▸ **Exercise**: Using the data beneath, show every line that includes the word "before".

*** Block opens ***

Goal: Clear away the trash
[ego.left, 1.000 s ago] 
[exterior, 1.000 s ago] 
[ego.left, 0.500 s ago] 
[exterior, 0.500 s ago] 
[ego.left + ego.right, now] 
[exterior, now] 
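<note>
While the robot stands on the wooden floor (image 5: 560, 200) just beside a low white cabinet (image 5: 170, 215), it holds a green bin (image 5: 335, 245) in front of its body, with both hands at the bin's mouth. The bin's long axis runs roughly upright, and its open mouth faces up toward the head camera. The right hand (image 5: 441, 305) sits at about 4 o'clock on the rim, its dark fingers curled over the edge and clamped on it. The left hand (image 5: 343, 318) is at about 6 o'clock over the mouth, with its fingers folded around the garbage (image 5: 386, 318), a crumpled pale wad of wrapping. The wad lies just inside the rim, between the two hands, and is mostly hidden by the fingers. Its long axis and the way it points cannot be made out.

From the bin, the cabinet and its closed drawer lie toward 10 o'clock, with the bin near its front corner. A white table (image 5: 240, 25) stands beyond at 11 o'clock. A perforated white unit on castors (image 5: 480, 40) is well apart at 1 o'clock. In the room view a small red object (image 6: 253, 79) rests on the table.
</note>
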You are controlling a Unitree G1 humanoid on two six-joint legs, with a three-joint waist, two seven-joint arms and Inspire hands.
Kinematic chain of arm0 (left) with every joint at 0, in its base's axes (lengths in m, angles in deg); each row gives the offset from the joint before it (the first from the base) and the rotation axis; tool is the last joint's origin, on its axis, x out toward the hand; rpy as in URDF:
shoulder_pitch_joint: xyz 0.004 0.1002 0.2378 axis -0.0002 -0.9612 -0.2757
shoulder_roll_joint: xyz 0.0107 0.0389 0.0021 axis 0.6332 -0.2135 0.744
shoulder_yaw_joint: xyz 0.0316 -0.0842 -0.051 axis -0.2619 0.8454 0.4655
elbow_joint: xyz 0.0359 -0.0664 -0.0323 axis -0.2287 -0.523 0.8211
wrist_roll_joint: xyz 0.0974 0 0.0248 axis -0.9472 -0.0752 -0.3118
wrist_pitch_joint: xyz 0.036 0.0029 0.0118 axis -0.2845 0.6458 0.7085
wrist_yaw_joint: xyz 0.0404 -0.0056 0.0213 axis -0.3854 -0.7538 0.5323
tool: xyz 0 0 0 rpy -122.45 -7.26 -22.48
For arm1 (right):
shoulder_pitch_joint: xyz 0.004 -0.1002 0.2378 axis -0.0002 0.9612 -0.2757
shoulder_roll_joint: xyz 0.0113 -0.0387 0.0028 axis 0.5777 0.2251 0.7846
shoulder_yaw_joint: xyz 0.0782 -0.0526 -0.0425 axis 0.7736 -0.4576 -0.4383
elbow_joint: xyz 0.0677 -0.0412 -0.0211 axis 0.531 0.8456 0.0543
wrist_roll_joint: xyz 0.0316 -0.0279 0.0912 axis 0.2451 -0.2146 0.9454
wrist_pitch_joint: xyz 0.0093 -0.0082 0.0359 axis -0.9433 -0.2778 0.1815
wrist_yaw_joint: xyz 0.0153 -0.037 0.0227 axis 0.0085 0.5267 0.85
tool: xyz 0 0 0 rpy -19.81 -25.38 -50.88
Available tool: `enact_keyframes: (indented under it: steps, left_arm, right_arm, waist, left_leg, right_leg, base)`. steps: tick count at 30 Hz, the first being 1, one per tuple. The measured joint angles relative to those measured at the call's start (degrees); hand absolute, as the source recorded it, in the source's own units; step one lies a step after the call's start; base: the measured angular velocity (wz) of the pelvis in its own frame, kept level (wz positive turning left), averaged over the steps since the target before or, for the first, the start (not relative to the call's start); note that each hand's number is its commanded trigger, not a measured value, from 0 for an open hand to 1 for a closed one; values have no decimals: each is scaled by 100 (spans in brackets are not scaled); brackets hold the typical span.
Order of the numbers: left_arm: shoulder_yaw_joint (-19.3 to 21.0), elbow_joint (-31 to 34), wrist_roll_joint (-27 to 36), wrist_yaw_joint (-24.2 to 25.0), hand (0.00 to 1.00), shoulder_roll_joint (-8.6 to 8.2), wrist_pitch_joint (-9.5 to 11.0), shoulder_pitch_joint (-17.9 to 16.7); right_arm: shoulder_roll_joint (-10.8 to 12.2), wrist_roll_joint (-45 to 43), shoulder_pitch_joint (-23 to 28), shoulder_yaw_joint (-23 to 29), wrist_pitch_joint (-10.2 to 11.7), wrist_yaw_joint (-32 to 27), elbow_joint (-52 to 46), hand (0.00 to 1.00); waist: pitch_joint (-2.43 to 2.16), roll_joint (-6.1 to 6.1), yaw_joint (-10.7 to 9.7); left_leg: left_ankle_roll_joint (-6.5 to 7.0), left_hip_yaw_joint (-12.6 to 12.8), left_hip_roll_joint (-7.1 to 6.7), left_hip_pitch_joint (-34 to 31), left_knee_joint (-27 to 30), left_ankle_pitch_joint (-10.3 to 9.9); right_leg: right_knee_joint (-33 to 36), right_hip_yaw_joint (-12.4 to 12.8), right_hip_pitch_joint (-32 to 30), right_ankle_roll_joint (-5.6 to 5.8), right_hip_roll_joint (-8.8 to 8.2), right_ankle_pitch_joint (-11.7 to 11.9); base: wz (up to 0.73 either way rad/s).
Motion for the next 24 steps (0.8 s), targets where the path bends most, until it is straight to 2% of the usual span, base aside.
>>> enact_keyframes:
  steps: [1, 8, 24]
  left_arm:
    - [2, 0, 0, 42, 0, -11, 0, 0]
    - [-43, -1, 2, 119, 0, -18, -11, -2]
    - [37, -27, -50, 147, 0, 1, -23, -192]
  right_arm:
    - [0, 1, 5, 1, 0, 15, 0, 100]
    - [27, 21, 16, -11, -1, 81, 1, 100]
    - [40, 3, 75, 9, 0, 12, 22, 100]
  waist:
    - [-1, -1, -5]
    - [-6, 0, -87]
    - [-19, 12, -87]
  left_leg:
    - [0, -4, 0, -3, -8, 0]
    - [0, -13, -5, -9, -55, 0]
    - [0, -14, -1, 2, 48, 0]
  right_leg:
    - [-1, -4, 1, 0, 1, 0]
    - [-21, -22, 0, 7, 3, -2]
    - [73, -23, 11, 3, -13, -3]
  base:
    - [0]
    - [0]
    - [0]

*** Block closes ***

▸ **Output for this task**:
Kinematic chain of arm0 (left) with every joint at 0, in its base's axes (lengths in m, angles in deg); each row gives the offset from the joint before it (the first from the base) and the rotation axis; tool is the last joint's origin, on its axis, x out toward the hand; rpy as in URDF:
Available tool: `enact_keyframes: (indented under it: steps, left_arm, right_arm, waist, left_leg, right_leg, base)`. steps: tick count at 30 Hz, the first being 1, one per tuple. The measured joint angles relative to those measured at the call's start (degrees); hand absolute, as the source recorded it, in the source's own units; step one lies a step after the call's start; base: the measured angular velocity (wz) of the pelvis in its own frame, kept level (wz positive turning left), averaged over the steps since the target before or, for the first, the start (not relative to the call's start); note that each hand's number is its commanded trigger, not a measured value, from 0 for an open hand to 1 for a closed one; values have no decimals: each is scaled by 100 (spans in brackets are not scaled); brackets hold the typical span.

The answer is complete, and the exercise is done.